#### [Task instructions]
Return each line of the listing that follows in which the string "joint" can be found.

#### [Available data]
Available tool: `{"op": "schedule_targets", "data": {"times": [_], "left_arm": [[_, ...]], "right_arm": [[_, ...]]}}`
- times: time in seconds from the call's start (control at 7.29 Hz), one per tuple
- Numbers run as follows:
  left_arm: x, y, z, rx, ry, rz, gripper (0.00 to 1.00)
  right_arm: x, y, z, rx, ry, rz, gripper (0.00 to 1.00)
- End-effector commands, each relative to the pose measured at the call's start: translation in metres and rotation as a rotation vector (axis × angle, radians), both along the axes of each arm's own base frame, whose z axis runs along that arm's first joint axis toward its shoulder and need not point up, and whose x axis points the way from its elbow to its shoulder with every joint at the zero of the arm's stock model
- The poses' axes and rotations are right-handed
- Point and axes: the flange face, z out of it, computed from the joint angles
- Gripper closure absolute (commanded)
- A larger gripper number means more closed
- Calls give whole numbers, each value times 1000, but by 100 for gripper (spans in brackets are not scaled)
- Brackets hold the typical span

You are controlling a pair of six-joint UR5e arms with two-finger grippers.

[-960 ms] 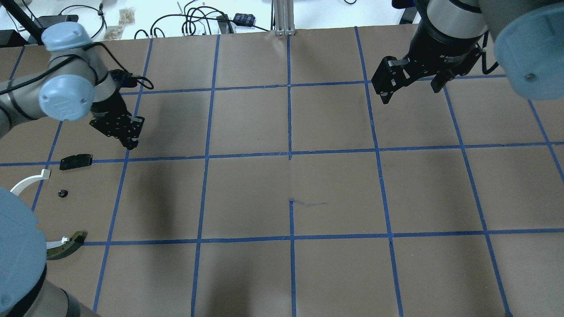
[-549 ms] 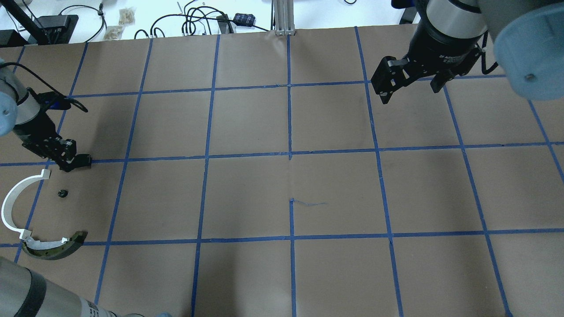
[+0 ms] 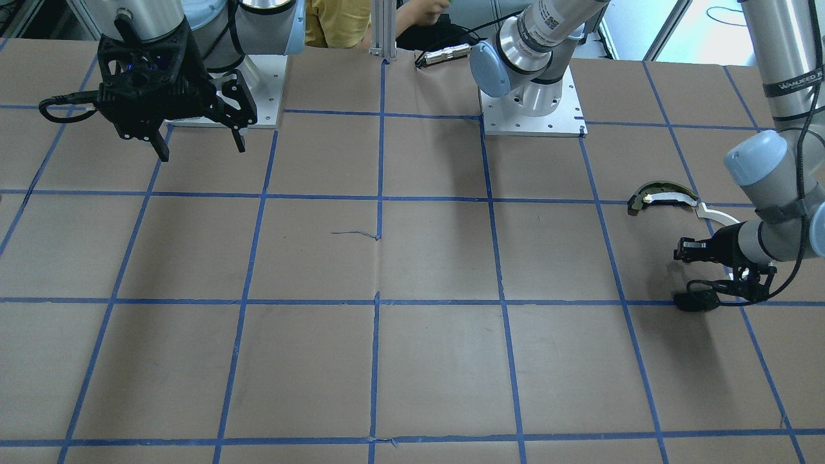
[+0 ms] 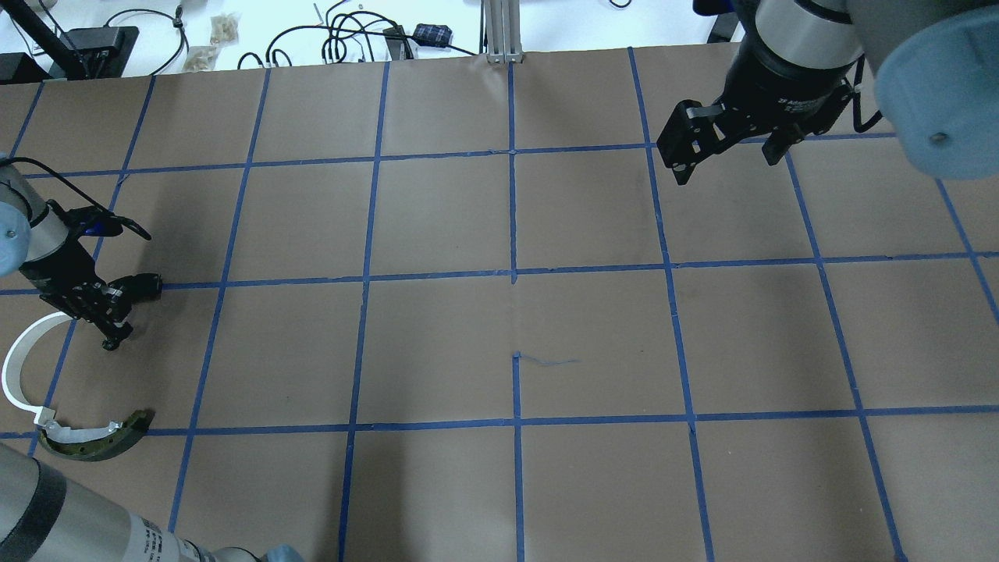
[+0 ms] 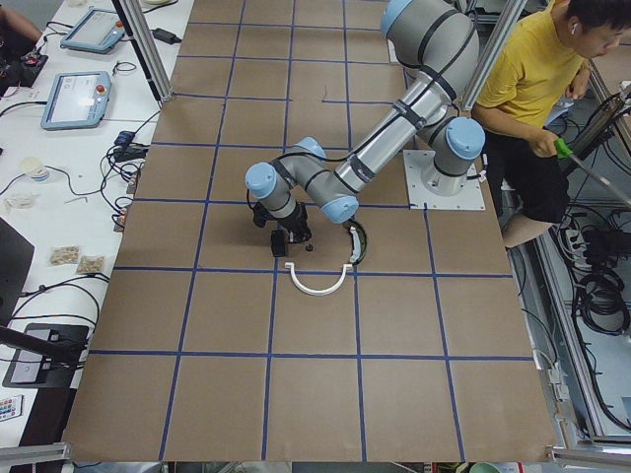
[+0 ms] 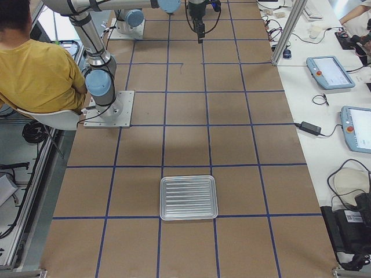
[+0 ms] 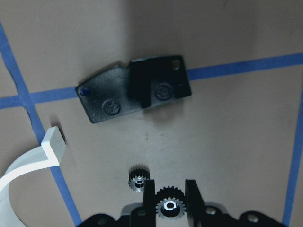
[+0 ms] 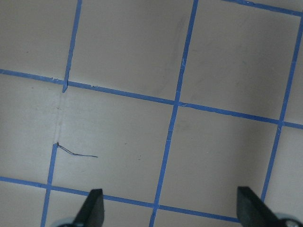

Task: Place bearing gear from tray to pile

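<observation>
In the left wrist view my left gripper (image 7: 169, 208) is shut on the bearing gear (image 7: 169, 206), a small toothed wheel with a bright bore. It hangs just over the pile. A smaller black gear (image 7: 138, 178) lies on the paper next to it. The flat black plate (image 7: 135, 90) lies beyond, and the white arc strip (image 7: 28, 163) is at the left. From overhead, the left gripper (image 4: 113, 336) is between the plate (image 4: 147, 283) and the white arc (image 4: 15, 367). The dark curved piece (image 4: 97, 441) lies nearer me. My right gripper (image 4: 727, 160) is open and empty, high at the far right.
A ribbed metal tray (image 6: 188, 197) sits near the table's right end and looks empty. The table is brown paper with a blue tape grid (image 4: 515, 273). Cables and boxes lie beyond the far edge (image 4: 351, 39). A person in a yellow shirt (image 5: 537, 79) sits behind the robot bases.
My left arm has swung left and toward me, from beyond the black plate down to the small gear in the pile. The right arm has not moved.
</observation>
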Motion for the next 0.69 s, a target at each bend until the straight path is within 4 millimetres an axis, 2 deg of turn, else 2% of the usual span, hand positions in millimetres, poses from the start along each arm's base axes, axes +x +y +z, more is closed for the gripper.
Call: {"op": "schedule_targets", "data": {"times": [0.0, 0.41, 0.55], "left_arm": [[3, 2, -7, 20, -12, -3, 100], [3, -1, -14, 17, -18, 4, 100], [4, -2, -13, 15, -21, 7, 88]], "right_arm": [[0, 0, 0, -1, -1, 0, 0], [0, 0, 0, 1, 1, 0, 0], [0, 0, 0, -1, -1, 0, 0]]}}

#### [Output of the task]
- End-effector commands, each relative to the pose measured at the call's start: translation in metres and rotation as a rotation vector (axis × angle, radians), both along the axes of each arm's own base frame, whose z axis runs along that arm's first joint axis toward its shoulder and need not point up, and whose x axis points the way from its elbow to its shoulder with every joint at the zero of the arm's stock model
- Point and axes: the flange face, z out of it, computed from the joint angles
You are controlling a pair of six-joint UR5e arms with two-finger grippers.

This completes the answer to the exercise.